→ **Problem description**
Pictures appear among the records below and must be omitted. Repeat exactly the lines from the line with "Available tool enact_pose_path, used" to the line with "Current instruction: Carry", both included.

→ **Records provided**
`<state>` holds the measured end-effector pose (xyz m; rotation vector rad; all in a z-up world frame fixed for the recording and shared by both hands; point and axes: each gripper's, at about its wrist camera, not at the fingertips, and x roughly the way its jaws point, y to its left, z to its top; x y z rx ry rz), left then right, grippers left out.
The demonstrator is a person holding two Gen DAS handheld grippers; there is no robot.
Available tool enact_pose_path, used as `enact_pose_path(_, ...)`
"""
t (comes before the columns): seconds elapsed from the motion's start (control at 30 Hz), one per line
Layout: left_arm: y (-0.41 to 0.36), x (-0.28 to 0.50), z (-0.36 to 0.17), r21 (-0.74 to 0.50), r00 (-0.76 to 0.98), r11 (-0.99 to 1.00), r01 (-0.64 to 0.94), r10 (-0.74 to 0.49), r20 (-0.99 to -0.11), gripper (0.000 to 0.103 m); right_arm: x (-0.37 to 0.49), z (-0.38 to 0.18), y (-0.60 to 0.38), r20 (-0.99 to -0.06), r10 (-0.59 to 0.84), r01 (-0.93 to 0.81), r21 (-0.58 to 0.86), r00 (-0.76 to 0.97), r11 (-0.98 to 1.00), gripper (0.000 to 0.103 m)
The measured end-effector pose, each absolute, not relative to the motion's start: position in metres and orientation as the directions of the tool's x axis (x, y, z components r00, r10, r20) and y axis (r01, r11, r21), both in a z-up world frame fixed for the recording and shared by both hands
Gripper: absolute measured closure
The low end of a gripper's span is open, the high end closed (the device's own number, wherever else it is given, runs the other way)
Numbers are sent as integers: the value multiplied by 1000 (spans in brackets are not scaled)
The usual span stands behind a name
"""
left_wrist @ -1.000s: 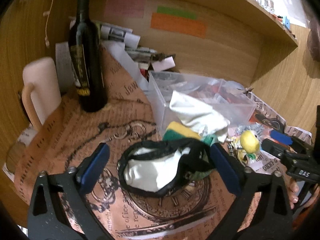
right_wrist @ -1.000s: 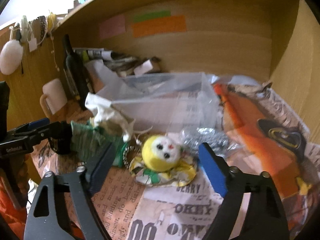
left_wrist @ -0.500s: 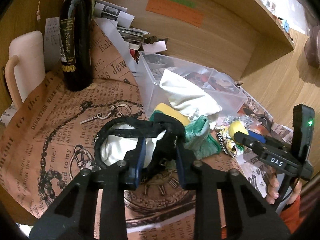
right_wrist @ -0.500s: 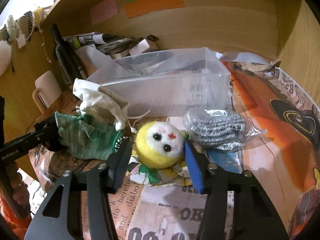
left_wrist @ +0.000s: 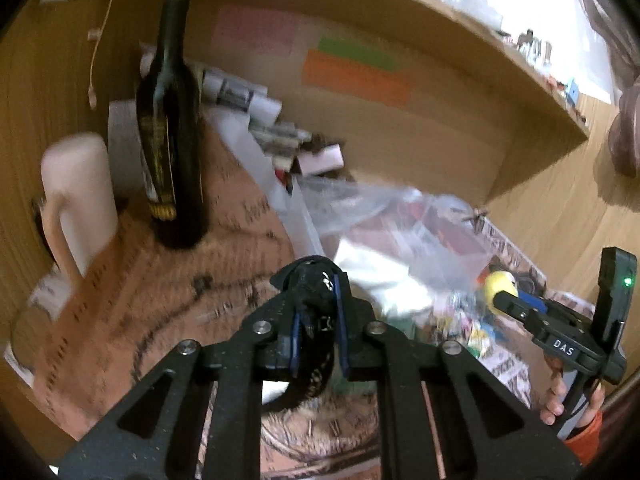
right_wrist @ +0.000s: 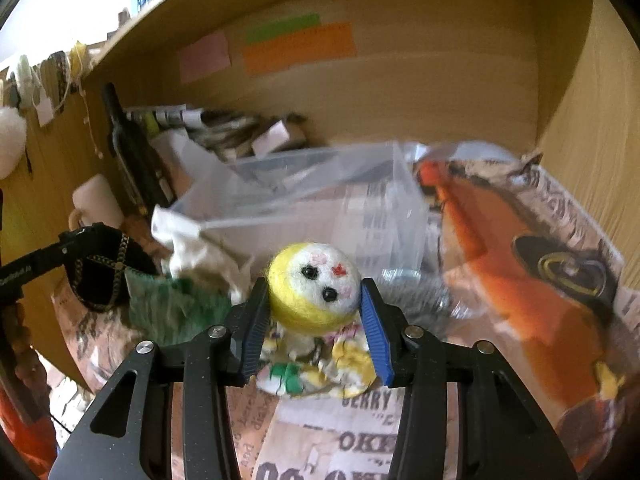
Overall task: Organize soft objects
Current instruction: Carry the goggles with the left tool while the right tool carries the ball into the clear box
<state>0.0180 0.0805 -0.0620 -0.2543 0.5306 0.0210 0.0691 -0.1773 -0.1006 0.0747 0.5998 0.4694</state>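
My left gripper (left_wrist: 316, 304) is shut on a black-trimmed fabric pouch (left_wrist: 312, 296) and holds it lifted above the printed table cover; it also shows in the right wrist view (right_wrist: 100, 268). My right gripper (right_wrist: 314, 312) is shut on a yellow and white felt doll (right_wrist: 314, 288) with a floral skirt, raised off the newspaper. A clear plastic bin (right_wrist: 316, 208) stands behind both. A white cloth (right_wrist: 188, 248) hangs over its near-left corner. A green knit cloth (right_wrist: 172, 304) lies in front of it.
A dark wine bottle (left_wrist: 172, 140) and a pale mug (left_wrist: 76, 204) stand at the left. A steel scourer in a bag (right_wrist: 420, 292) lies right of the doll. Papers and boxes (right_wrist: 240, 136) pile up against the wooden back wall.
Both grippers closed from open, the left on the pouch and the right on the doll. Both have since lifted their objects off the table.
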Motion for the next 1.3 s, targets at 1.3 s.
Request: enact_pose_path(1.3, 22, 214, -67, -96, 749, 995, 32, -88, -657, 89, 190, -93, -137, -619, 386, -412, 110, 684, 905, 62)
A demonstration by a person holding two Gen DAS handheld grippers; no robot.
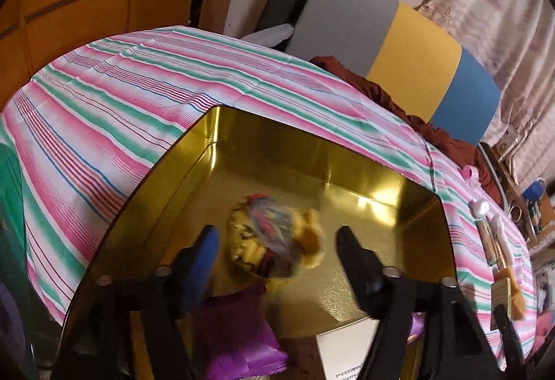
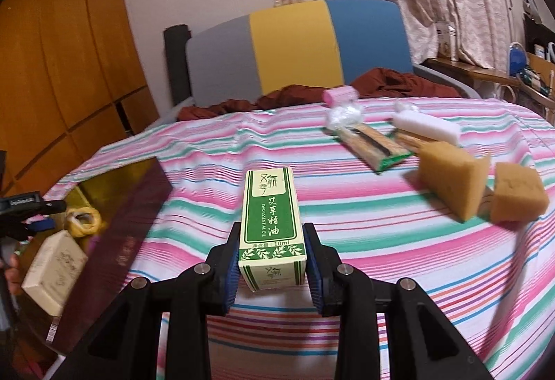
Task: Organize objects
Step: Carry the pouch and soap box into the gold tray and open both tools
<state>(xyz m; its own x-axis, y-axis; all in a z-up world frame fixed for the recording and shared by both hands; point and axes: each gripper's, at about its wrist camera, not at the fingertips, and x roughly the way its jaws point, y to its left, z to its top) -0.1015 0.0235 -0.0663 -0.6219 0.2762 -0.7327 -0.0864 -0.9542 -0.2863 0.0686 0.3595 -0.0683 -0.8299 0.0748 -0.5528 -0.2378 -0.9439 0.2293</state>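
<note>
Left gripper [image 1: 277, 241]: your jaws stand apart over the tin [image 1: 347, 168], nothing pressed between them.
Yellow bundle [image 1: 274, 238]: it sits blurred in the gap between your left fingers, inside the tin; the pads do not touch it.
Tin: gold inside, dark outside, on the striped cloth [image 1: 104, 109].
Purple packet [image 1: 236, 335]: in the tin, nearer you than the bundle.
White box [image 1: 347, 352]: in the tin too, just beside the packet.
Right gripper [image 2: 272, 262]: your pads are clamped on the oil box [image 2: 270, 224], green and cream, to the right of the tin and above the cloth.
Sponges [image 2: 451, 179]: two tan blocks on the cloth, well right of the tin.
Stick packs [image 2: 371, 144]: on the cloth past the sponges, farther from the tin.
Pink roll [image 2: 340, 95]: at the far cloth edge, well apart from the tin.
</note>
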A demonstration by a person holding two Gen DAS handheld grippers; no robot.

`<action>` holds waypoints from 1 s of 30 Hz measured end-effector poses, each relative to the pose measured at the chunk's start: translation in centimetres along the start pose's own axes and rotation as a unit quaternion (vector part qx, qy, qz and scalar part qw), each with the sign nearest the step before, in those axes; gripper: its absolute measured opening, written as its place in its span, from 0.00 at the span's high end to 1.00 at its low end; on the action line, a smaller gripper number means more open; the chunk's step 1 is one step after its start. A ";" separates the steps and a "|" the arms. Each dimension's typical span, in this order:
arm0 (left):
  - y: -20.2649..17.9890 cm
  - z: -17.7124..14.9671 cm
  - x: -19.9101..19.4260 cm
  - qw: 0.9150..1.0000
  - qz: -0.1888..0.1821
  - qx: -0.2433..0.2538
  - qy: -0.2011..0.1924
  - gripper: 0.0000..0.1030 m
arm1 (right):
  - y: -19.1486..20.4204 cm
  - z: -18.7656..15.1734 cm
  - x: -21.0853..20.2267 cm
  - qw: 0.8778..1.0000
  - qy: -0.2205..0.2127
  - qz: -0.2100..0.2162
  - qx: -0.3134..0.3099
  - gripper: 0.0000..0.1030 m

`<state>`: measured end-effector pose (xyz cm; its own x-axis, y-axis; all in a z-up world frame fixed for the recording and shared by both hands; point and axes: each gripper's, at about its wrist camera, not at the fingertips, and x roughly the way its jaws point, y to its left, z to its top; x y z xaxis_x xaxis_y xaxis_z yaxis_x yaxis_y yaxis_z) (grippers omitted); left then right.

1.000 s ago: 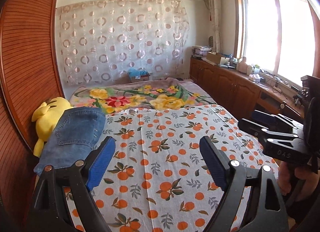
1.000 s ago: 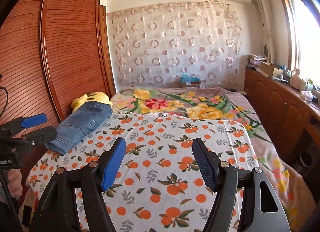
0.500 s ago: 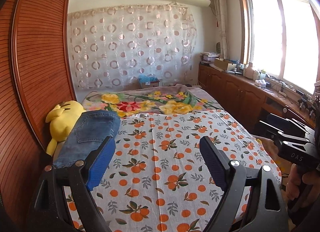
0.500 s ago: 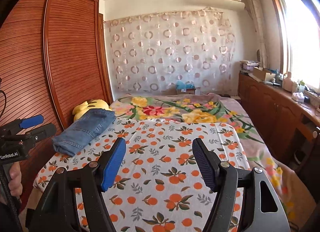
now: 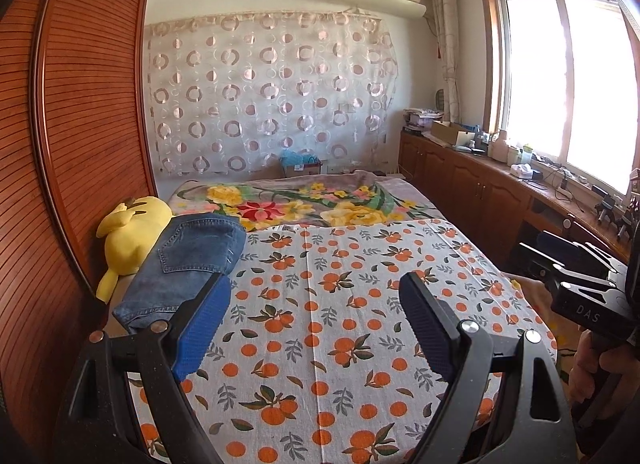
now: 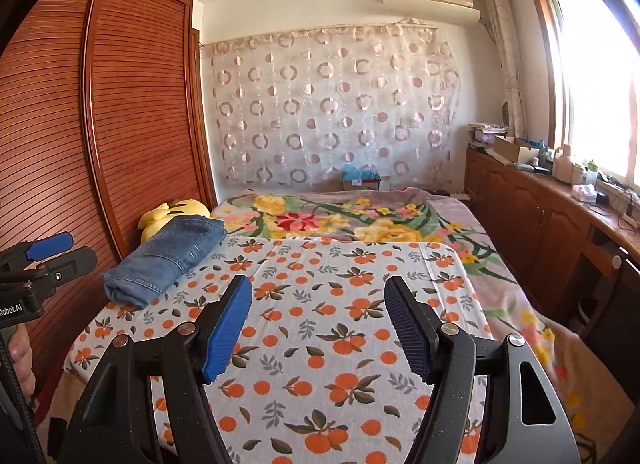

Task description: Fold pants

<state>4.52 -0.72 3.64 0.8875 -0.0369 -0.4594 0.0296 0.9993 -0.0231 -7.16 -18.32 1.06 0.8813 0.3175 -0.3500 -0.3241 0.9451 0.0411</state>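
"DAS" was printed in pale letters on the black body of the right gripper, seen at the right edge of the left wrist view. "Robot.AI", its start cut off, stood on the left gripper body at the left edge of the right wrist view. Nothing else readable.

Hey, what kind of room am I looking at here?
Most likely a home bedroom: a bed under an orange-print sheet, folded jeans beside a yellow plush toy, and a slatted wooden wardrobe along the wall.
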 end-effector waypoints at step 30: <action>-0.1 -0.3 -0.1 1.000 -0.001 -0.001 0.003 0.16 | -0.7 -0.7 0.0 1.000 0.003 0.007 0.003 0.31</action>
<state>4.26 -0.84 3.46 0.8845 -0.0386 -0.4650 0.0304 0.9992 -0.0252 -7.19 -19.03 0.43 0.8750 0.3294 -0.3548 -0.3334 0.9414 0.0516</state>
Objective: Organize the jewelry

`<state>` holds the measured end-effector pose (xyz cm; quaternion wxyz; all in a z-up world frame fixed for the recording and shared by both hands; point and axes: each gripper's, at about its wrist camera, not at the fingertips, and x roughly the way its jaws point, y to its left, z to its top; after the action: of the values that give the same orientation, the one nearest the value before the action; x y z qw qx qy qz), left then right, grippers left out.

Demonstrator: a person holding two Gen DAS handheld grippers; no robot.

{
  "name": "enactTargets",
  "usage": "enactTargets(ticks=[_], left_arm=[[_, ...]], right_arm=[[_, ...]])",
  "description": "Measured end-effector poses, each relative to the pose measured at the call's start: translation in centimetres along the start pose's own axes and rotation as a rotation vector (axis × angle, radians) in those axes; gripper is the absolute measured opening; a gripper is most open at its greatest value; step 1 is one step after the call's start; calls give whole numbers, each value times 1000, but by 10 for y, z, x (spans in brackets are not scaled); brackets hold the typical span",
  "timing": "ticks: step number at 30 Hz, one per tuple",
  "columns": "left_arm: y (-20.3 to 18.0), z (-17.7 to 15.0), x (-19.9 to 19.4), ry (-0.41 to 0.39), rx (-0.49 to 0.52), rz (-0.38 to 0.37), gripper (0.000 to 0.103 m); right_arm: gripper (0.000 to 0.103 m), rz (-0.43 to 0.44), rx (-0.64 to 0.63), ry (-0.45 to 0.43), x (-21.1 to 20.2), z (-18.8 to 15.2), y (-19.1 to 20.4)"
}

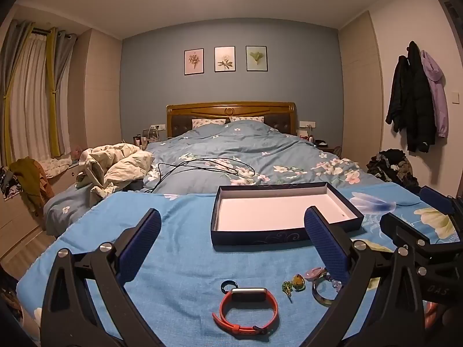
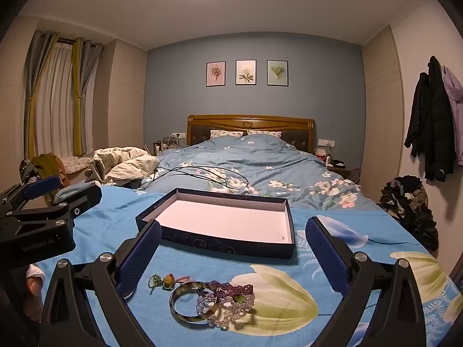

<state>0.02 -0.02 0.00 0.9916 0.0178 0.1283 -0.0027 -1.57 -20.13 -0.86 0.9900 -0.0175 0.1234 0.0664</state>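
Here the jewelry lies in a loose row on the near edge of a blue floral cloth (image 1: 179, 260). In the left wrist view an orange band (image 1: 246, 309) with a silver face sits nearest, its strap curled into a loop. Just beyond its left end lies a small dark ring (image 1: 228, 286). To the right come a green charm (image 1: 287, 286) and a yellow charm (image 1: 298, 281), touching or nearly so. Right of them a bangle (image 1: 322, 296) is partly hidden behind the right finger.

In the right wrist view the bangle (image 2: 193, 303) is a mottled hoop lying flat. A clear bead bracelet (image 2: 228, 310) overlaps its right side, and a purple bead band (image 2: 231, 289) lies just beyond both. The 2 charms (image 2: 163, 281) sit left of the hoop.

Farther off on the cloth stands a shallow dark blue box (image 1: 285, 234) with a white floor, open at the top; only 1 tiny dark speck shows near its right corner. It is apart from the jewelry.

The left gripper (image 1: 233, 245) hangs above the cloth with jaws spread wide, nothing between the pads. The right gripper (image 2: 234, 256) is the same, jaws wide and holding nothing, the bangle and beads below them.

Beyond the cloth is a bed (image 1: 246, 150) with a flowered blue quilt, a black cable (image 1: 202, 167) looped on it, and a wooden headboard (image 1: 231, 110). 3 framed prints (image 1: 225, 59) hang on the far wall. Coats (image 1: 416, 101) hang on the right.
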Motion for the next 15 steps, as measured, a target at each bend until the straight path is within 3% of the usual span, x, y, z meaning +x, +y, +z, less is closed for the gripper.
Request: enactTargets(ticks=[15], left_arm=[[-2, 3, -6, -17, 1, 0, 97]], right_arm=[[96, 9, 0, 4, 2, 3, 2]])
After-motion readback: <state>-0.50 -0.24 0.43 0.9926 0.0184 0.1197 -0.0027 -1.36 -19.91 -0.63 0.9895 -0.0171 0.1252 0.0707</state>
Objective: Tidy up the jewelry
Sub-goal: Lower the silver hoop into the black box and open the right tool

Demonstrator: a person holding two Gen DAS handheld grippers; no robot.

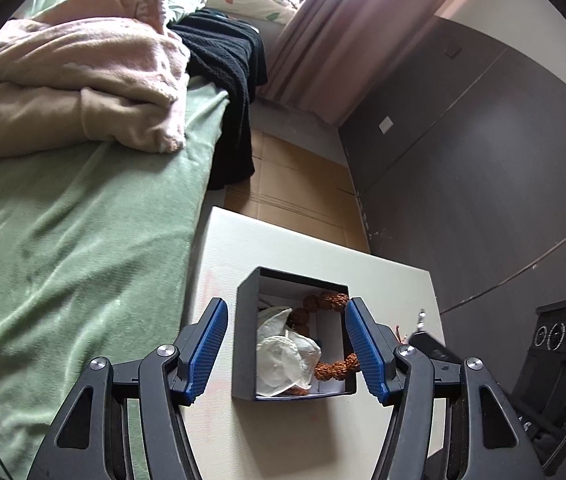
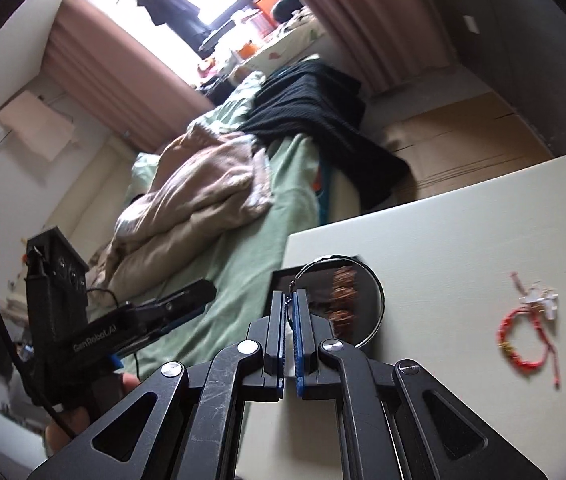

→ **Written solution**
Available tool enact_pose_path, used as `enact_pose_path(_, ...)`
"""
t (comes before the columns): seconds elapsed from the motion's start (control at 30 Hz), one per line
Layout: left_arm: y (-0.41 to 0.36), x (-0.28 to 0.50), z (-0.36 to 0.17), r21 (-0.74 to 0.50), r00 (-0.76 to 0.98), r11 (-0.99 to 1.00), r01 (-0.64 to 0.94), r10 (-0.74 to 0.49), r20 (-0.99 to -0.11), gripper (0.000 to 0.103 m); right_arm: x (-0.37 to 0.49), z (-0.38 to 0.18), y (-0.60 to 0.38), r20 (-0.99 to -0.06), r10 (-0.59 to 0.84), r01 (-0.93 to 0.81), r21 (-0.58 to 0.86), r00 (-0.76 to 0.97), r11 (-0.98 to 1.00), gripper (0.000 to 0.103 m)
The measured end-effector pose, each absolute, not relative to the motion's start: position in metres and orientation as the directions of the tool's x axis (x, y, z components r00, r10, r20) and y axis (r01, r11, r21), both in a z-up world frame fixed for the recording and shared by both hands
Gripper: absolute measured closure
The low end of a gripper's span is open, the high end closed (the device's own number, wherever else it is given, runs the other way)
Numbers are sent as integers: the value multiplied by 1000 (spans in brackets are not scaled)
The usual span stands behind a name
"""
left_wrist @ -1.000s: 
right_wrist @ -1.000s: 
left_wrist @ -0.500s: 
right_wrist @ -0.500s: 
left_wrist @ +0.000s: 
right_wrist @ +0.000s: 
Overall task: Organize soft objects
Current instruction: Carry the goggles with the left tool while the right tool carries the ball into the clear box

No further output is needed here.